Turning Red to Black Blog by Simon's Agency

Are We Underestimating the Value of a Human Being?

Written by John Viggiano | Aug 1, 2014 6:08:00 PM

 The Wall Street Journal this month published a great article by Lawrence H. Summers that outlines why jobs (filled by actual human beings) will not be readily available in the coming decades. Who are we to argue with a former Treasury Secretary? For the most part he’s hitting the nail on the head. Technology is allowing mankind to far exceed what humans have been able to accomplish on their own at just about every level of production. This trend can be seen from the birth of the wheel right through the Industrial Revolution and the advent of computerization in our modern world.

For Mr. Summers “The economic challenge of the future will not be producing enough. It will be providing enough good jobs.” Point taken. While we generally produce enough food through agriculture or goods through manufacturing, the decline in these number of jobs is painfully obvious as you drive through the Midwest or Northeastern Rust Belt (as well as many places throughout the US). The revolution in the way we manufacture goods through robotics and new technologies (Summers points to 3-D printing) are very much still nascent and are likely to replace the majority of human jobs in manufacturing over the next couple of decades. So it is becoming painfully obvious that Americans are needing to educate themselves at a higher level than we ever have and with the sky-rocketing costs of obtaining this education we may find ourselves at an impasse.

Suddenly the pop-culture “machines running the world” idiom seems to have traded in its violence for a much more thorough takeover strategy. But we must not lose sight of the fact that humans are still in charge here and, be that as it may, humans still remain the most effective way to communicate with, well, other humans. At Simon’s we very much embrace the latest and greatest in technology – from our advanced database systems and computerized statistical analysis to automated internet enabled dialing – we absolutely find ourselves on the front lines of this technological insurgency. But at the end of the day, it’s not computers that have conversations with people that gets the job done at Simon’s – it’s the actual people who do so. Perhaps artificial intelligence will one day be able to fool the population en masse, but we’re still a ways away from Watson being able to affectively hold a verbal conversation with a human being.

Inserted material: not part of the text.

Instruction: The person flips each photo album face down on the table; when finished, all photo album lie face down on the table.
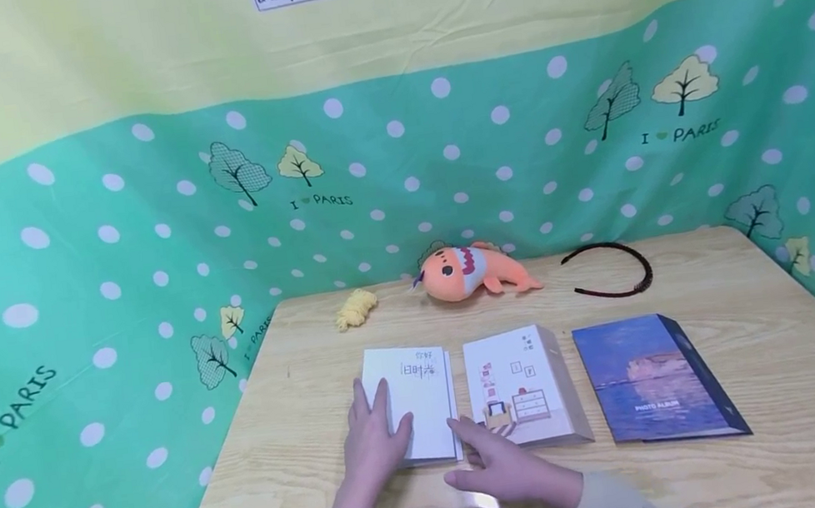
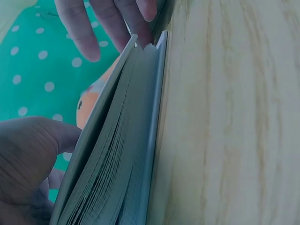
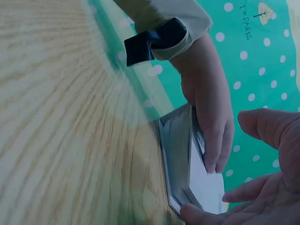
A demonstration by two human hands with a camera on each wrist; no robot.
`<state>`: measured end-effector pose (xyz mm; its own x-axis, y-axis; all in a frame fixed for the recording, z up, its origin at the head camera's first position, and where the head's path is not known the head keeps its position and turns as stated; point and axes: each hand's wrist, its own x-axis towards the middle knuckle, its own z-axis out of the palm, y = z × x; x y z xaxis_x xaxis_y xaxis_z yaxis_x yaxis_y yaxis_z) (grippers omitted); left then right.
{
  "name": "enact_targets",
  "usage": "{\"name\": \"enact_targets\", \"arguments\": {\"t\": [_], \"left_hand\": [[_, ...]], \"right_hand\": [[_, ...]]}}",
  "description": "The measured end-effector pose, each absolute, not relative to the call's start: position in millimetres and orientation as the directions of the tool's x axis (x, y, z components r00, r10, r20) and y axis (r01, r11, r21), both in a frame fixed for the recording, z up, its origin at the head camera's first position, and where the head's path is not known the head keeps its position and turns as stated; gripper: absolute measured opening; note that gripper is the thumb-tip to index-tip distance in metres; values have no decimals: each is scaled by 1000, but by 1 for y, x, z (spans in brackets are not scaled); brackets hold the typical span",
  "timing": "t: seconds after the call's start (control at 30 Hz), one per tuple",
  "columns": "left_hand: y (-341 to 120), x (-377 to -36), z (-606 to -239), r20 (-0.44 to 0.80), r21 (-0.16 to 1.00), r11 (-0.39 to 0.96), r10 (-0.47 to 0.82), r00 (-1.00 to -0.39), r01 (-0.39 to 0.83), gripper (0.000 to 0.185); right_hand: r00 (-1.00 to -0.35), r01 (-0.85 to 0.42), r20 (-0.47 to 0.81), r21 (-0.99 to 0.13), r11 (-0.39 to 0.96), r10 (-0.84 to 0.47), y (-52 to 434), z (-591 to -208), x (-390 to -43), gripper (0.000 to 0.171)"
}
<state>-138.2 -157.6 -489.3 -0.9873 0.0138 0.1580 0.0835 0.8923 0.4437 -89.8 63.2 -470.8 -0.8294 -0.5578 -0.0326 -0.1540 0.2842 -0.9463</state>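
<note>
A white notebook (image 1: pixel 424 403) with dark characters on its cover lies flat on the table in the head view. My left hand (image 1: pixel 377 446) rests on its left side, fingers extended and thumb over the cover. Just right of that notebook is my right hand (image 1: pixel 503 465), fingers loosely spread, its forefinger near the right edge. The page edges (image 2: pixel 112 154) show in the left wrist view, with a gap under the front cover. In the right wrist view, right-hand fingertips (image 3: pixel 201 214) meet the notebook's side; whether they press it I cannot tell.
A white illustrated book (image 1: pixel 518 367) and a blue photo album (image 1: pixel 652 385) lie to the right. Along the back are a yellow yarn bundle (image 1: pixel 357 308), an orange plush toy (image 1: pixel 473 272) and a dark headband (image 1: pixel 646 269). Green dotted cloth (image 1: pixel 382 165) hangs behind the wooden table (image 1: pixel 270 437).
</note>
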Motion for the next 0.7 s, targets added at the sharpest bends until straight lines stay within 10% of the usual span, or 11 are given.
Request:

Unfortunately, according to the U.S. Department of Education over half of American twelfth-graders only perform at the Basic level in writing in 2011. So it appears that we ourselves are closing this communication gap by literally going the wrong way with our own human skills. What may someday be one of the last jobs that machines can’t perform effectively is actual verbal and written communication with human beings. This is the number one prerequisite for our own employees and no matter how extreme our embracement of technology may be, Simon’s Agency, Inc. will always be in the market for employees with exceptional communication skills. Competition will be fierce for the best communicators in the years to come. As a nation we must challenge our children to be literate and affective communicators just as much as we challenge them in math and science.